International aid organizations are hoping the recent diplomatic breakthrough over North Korea's nuclear weapons program will pave the way for increased food donations to the impoverished North. Current shortages may also have increased Pyongyang's willingness to make concessions at the nuclear weapons bargaining table, experts say. VOA's Kurt Achin reports from Beijing.
North Korea's food problems were at a peak in the mid 1990s, when aid groups say as many as one million North Koreans may have starved to death. Better harvests and more international aid helped ease the situation.
However, Paul Risley, Asia spokesman for the United Nations World Food Program, says shortages in the North are again becoming severe.
"There is a deficit of about one million tons of food cereals - that means rice, wheat, and corn - that are not available to the population in North Korea, and in fact have been in years past," Risley says.
Experts say the shortages stem from economic mismanagement and Pyongyang's refusal to allow its citizens open access to international food markets. Several experts say that the current food shortages may have pushed North Korea into reaching the deal at the six-party talks in Beijing, whereby North Korea begins to close its nuclear programs in return for significant aid.
Risley says donations to the World Food Program had dropped due to provocative North Korean actions such as last year's tests of ballistic missiles and nuclear weapons. Several aid groups have reported a spike in North Korea's purchase of rice and other staples from China - something the cash-strapped communist country can ill afford.

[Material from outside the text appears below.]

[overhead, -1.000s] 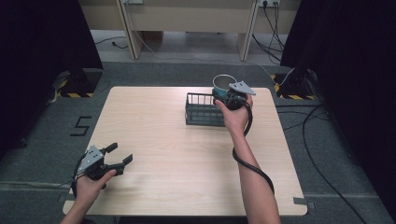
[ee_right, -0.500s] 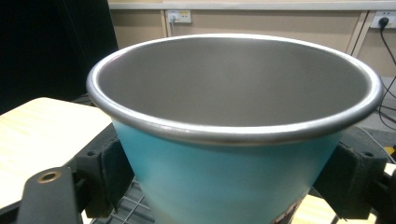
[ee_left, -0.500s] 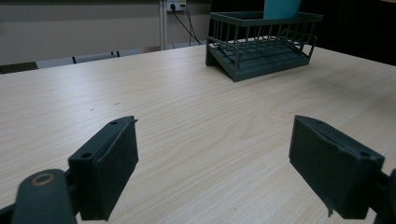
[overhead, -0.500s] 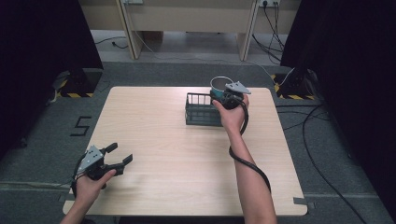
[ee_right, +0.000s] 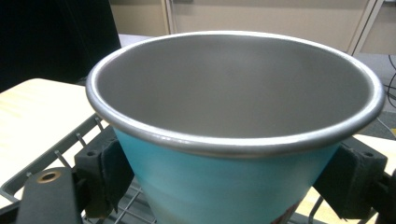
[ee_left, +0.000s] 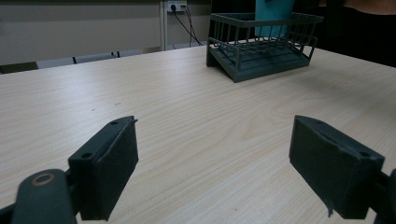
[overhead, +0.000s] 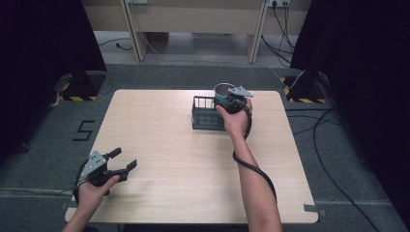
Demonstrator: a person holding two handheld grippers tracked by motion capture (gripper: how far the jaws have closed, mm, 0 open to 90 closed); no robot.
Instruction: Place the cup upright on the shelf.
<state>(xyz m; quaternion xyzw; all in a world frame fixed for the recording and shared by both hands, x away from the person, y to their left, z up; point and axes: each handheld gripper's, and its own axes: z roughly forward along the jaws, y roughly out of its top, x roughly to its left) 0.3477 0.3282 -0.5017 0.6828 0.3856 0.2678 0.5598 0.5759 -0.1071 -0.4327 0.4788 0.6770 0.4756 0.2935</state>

Risley says the most dangerous time of year for North Korea is just ahead - starting in late March.
"When you get into April and May of this year that's what agronomists refer to as the lean season," Risley says.
At this time, harvests and donations from the previous year begin to run out, prompting tens of thousands of North Koreans to flee into China in search of food.
Tim Peters, a Seoul-based activist who helps North Korean refugees gain passage to other countries, said earlier this year that the "lean season" would begin even sooner.
"Donor fatigue and donor utter disenchantment has set in to such a degree that by most measures by the end of January North Korea will be facing another extremely severe lack of rations for its own people," Peters says.
After this week's talks in Beijing, the WFP and others are optimistic that food donations will increase so that new food deliveries can be made to those most in need.